Task brief: Output the first line below and each one after it, exactly, up to and including the line holding "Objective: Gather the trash". Pictures should not be copied.

__________

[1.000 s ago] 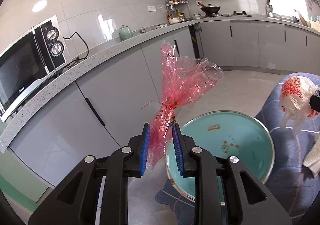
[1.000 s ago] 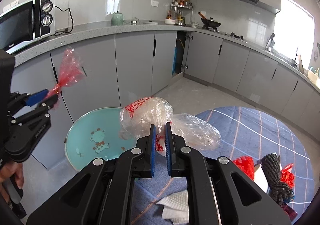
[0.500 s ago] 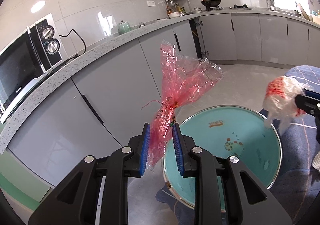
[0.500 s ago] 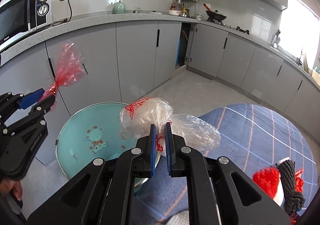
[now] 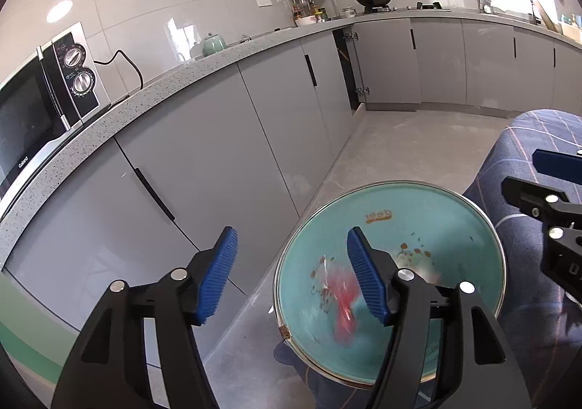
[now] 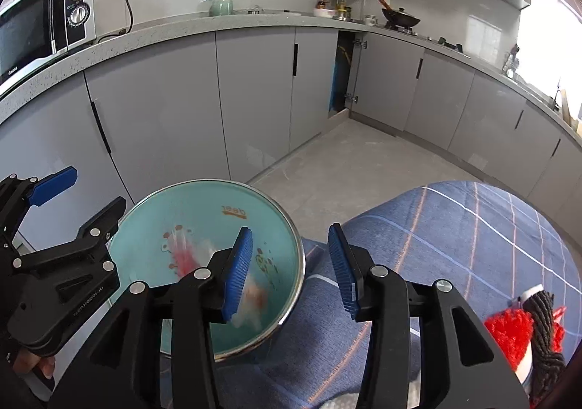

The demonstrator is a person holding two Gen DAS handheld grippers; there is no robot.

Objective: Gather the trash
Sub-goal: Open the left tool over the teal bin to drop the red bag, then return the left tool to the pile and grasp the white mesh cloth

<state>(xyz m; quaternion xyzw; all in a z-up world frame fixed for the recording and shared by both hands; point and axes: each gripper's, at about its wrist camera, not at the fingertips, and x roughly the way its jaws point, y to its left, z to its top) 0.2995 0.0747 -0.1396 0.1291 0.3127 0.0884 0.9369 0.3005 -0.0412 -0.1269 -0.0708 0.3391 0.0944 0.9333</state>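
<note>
A teal basin stands at the edge of the blue checked tablecloth. My left gripper hovers over the basin's left side; its jaws are opening and nothing is between them. Below it a red cellophane wrapper shows as a blur, dropping into the basin. My right gripper is over the basin's right rim, jaws opening and empty. A white-and-red plastic bag blurs just under its left pad, inside the basin. The red wrapper and the left gripper appear there too.
Red scraps and a dark twisted cord lie on the cloth at the right. Grey cabinets under a speckled counter with a microwave stand close behind the basin. A hand holds the left gripper.
Both grippers have opened. The red wrapper left the left jaws and the white-and-red bag left the right jaws; both now fall into the basin.
</note>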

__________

Written response:
[1.000 s ago] 
[1.000 s ago] 
[0.500 s ago] 
[0.500 s ago] 
[now] 
[now] 

The demonstrator is a person holding two Gen DAS handheld grippers; there is no robot.

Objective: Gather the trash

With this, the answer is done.